Volunteers sought for bayou cleanup

THIBODAUX (AP) — The Barataria-Terrebonne National Estuary Program expects to find a wide variety of junk in Bayou Lafourche when the group does its annual cleanup along 106 miles of the waterway March 15.
A spokeswoman said past finds in sweeps of the bayou, which provides drinking water for communities along its banks, have included old toilets, jet skis , underwear and a World’s Greatest Grandma trophy.
Last year, volunteers pulled 18 tons of debris from the bayou.
The group is seeking volunteers for the cleanup.
Alma Robichaux, education coordinator for the group, said about 1,000 volunteers are needed to sweep the bayou from Donaldsonville to Leeville.

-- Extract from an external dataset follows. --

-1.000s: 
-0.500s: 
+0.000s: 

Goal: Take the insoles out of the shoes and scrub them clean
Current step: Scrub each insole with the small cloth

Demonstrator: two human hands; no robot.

The event serves a few different purposes. Beautifying the bayou is one, but Robichaux said the organization can learn a lot from logs that show how much trash came from each sector along Bayou Lafourche.
The bayou serves as a source of drinking water for some 300,000 people, including serving as the primary source for Lafourche and Terrebonne parishes.
Prospective volunteers can reach Robichaux at 985-447-0868 or alma@btnep.org.
“It is a public outreach and public awareness campaign to let folks know what is in the bayou and letting folks participate in its physical recovery,” said Hugh Caffery, chairman of the Bayou Lafourche Freshwater District Board.
“We know we need to protect this resource and there is a lot that must be done for maintaining it and the only way to do that is letting the people know,” he said.
The district is charged with maintaining the bayou and operating the pumping station that feeds water into it from the Mississippi River in Donaldsonville.
The sweep will begin at 8 a.m. and runs until noon.
Organizers are looking for site captains for the Donaldsonville and Madewood areas. Captains are responsible for recruiting volunteers, setting up a staging area for supplies, selecting sites for boat launching and dumpsters and recruiting businesses to provide restrooms and access to the bayou.
Also being sought are people with boats and volunteers to walk along the bayou, haul bagged trash, set up staging areas, cook for volunteer collectors and do other tasks.